What to produce> Count how many lines of the listing contain "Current", then give that number and nothing more.

Entries shown>
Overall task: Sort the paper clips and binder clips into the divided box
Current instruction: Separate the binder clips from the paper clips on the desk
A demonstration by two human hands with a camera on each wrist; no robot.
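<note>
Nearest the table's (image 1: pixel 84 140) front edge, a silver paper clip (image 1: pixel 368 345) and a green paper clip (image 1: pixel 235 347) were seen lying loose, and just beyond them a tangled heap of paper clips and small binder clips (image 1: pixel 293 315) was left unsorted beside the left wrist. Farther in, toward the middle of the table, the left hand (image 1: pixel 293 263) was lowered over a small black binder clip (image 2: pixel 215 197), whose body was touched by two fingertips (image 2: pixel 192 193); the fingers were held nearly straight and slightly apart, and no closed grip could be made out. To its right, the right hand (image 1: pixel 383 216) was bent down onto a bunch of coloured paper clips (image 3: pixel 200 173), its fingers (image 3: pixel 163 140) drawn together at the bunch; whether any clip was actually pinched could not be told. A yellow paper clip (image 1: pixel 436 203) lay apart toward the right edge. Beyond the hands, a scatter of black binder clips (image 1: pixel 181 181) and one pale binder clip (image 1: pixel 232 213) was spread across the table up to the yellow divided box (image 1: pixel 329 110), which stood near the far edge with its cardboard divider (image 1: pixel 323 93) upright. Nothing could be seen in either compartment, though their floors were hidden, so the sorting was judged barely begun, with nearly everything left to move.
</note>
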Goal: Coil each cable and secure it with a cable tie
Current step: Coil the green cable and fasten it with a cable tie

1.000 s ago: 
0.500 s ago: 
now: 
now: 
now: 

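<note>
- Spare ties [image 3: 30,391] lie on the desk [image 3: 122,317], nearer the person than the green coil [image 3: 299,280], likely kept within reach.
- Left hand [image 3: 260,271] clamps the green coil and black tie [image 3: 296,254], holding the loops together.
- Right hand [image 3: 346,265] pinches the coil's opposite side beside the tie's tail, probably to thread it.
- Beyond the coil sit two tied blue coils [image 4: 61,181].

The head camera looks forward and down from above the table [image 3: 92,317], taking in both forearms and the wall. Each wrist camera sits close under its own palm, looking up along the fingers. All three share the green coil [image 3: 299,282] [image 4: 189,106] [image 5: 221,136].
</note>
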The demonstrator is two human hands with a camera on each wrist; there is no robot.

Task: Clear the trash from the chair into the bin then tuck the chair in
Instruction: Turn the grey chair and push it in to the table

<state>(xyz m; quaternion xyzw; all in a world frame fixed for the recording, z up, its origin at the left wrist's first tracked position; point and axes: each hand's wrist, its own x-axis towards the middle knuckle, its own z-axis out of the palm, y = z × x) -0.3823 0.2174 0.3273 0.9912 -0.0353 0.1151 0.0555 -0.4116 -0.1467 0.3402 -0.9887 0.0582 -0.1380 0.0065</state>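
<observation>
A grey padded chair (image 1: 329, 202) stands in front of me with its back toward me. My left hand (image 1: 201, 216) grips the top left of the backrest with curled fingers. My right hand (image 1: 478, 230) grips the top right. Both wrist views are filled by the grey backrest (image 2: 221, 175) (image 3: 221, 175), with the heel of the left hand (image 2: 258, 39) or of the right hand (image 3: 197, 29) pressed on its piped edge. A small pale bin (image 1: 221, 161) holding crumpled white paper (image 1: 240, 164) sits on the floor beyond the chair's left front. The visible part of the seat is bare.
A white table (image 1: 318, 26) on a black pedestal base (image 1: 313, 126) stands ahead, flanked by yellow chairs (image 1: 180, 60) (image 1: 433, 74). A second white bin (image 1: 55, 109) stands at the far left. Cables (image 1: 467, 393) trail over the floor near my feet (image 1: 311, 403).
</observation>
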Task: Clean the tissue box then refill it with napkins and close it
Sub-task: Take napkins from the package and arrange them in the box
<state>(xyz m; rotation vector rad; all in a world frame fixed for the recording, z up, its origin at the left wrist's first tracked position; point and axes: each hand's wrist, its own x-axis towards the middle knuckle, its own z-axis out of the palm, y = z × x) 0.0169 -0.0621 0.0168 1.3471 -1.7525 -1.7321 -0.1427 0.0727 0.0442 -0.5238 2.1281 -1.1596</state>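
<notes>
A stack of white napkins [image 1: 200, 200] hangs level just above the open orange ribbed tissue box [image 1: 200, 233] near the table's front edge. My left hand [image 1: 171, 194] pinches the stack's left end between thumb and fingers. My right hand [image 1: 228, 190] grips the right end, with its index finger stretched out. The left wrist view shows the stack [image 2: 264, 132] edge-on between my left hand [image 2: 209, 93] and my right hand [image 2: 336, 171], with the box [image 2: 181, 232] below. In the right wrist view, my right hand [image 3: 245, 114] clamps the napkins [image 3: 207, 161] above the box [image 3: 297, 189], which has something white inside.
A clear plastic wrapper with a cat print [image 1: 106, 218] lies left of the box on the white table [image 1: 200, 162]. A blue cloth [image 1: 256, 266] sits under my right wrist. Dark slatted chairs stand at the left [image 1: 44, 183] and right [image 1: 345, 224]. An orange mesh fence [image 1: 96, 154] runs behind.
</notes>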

Answer to this problem> 2